■ Your goal ■
The reply should hold every line of the data below, unchanged, and none of the pictures.
BEGIN Available data
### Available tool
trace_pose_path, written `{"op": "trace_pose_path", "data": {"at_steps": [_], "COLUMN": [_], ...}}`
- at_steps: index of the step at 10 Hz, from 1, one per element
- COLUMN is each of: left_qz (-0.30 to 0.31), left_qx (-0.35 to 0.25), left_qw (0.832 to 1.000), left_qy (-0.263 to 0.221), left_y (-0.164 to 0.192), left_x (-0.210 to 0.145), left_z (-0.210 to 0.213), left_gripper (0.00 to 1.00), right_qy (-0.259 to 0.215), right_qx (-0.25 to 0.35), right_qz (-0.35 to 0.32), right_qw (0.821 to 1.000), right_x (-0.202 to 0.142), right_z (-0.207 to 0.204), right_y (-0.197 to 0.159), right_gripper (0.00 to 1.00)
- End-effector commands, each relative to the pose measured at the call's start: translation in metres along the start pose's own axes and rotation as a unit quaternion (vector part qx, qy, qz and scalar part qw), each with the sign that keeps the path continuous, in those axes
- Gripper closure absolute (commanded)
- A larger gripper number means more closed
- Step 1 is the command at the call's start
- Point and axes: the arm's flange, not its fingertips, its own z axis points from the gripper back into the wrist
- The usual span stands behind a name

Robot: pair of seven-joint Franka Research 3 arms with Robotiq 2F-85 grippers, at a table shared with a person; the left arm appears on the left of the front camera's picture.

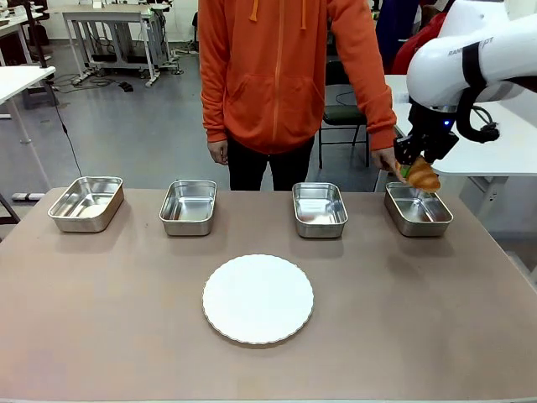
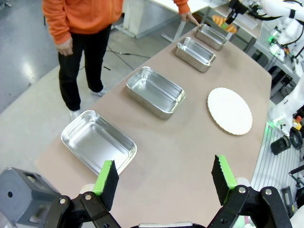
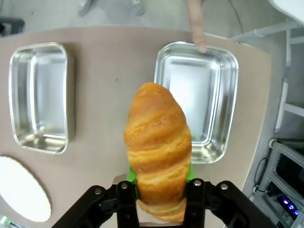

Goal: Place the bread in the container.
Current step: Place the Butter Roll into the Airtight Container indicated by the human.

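The brown worktop (image 1: 101, 319) carries everything, with a person in an orange hoodie (image 1: 285, 67) standing at its far edge. The right arm (image 1: 478, 59) reaches in over the far right corner; part of a printed word shows on its white casing, too cut off to read.

A round white plate (image 1: 258, 299) with a scalloped rim lies in the middle of the worktop, nearer the robot. Beyond it four shiny steel trays stand in a row along the far side: the far-left tray (image 1: 86, 202), the second tray (image 1: 188, 206), the third tray (image 1: 319, 209), and the container (image 1: 418, 209) at the right end. All four are seen bare inside.

The person's hand (image 1: 384, 159) hangs by the far rim of the container; in the right wrist view one finger (image 3: 195, 23) touches that rim.

The right gripper (image 1: 413, 172) hovers above the container's near left part, its fingers closed on the bread (image 1: 422, 177), a golden-brown croissant. In the right wrist view the bread (image 3: 157, 142) stands up between the green pads, clamped at its lower end, its tip over the gap between the container (image 3: 223, 99) and the third tray (image 3: 38, 95). It is in the air, not touching the container.

The left gripper (image 2: 164, 183) is above the left end of the worktop, fingers spread wide with nothing between them.
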Motion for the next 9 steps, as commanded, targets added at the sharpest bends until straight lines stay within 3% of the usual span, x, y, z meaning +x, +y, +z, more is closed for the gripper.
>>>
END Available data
■ Problem solution ■
### Available tool
trace_pose_path, written `{"op": "trace_pose_path", "data": {"at_steps": [_], "COLUMN": [_], ...}}`
- at_steps: index of the step at 10 Hz, from 1, one per element
- COLUMN is each of: left_qz (-0.30 to 0.31), left_qx (-0.35 to 0.25), left_qw (0.832 to 1.000), left_qy (-0.263 to 0.221), left_y (-0.164 to 0.192), left_x (-0.210 to 0.145), left_z (-0.210 to 0.213), left_gripper (0.00 to 1.00), right_qy (-0.259 to 0.215), right_qx (-0.25 to 0.35), right_qz (-0.35 to 0.32), right_qw (0.821 to 1.000), right_x (-0.202 to 0.142), right_z (-0.207 to 0.204), right_y (-0.197 to 0.159), right_gripper (0.00 to 1.00)
- End-effector commands, each relative to the pose measured at the call's start: translation in metres along the start pose's own axes and rotation as a unit quaternion (vector part qx, qy, qz and scalar part qw), each with the sign that keeps the path continuous, in those axes
- Gripper closure absolute (commanded)
- A larger gripper number means more closed
- Step 1 is the command at the call's start
- Point and axes: the arm's flange, not its fingertips, its own z axis points from the gripper back into the wrist
- The usual span stands behind a name

Robot: pair of seven-joint Franka Research 3 arms with Robotiq 2F-85 grippers, at a table shared with a person; the left arm appears on the left of the front camera's picture.


Goal: Place the bread in the container.
Current step: Place the Butter Roll into the Airtight Container indicated by the human.

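The brown worktop (image 1: 101, 319) carries everything, with a person in an orange hoodie (image 1: 285, 67) standing at its far edge. The right arm (image 1: 478, 59) reaches in over the far right corner; part of a printed word shows on its white casing, too cut off to read.

A round white plate (image 1: 258, 299) with a scalloped rim lies in the middle of the worktop, nearer the robot. Beyond it four shiny steel trays stand in a row along the far side: the far-left tray (image 1: 86, 202), the second tray (image 1: 188, 206), the third tray (image 1: 319, 209), and the container (image 1: 418, 209) at the right end. All four are seen bare inside.

The person's hand (image 1: 384, 159) hangs by the far rim of the container; in the right wrist view one finger (image 3: 195, 23) touches that rim.

The right gripper (image 1: 413, 172) hovers above the container's near left part, its fingers closed on the bread (image 1: 422, 177), a golden-brown croissant. In the right wrist view the bread (image 3: 157, 142) stands up between the green pads, clamped at its lower end, its tip over the gap between the container (image 3: 223, 99) and the third tray (image 3: 38, 95). It is in the air, not touching the container.

The left gripper (image 2: 164, 183) is above the left end of the worktop, fingers spread wide with nothing between them.
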Motion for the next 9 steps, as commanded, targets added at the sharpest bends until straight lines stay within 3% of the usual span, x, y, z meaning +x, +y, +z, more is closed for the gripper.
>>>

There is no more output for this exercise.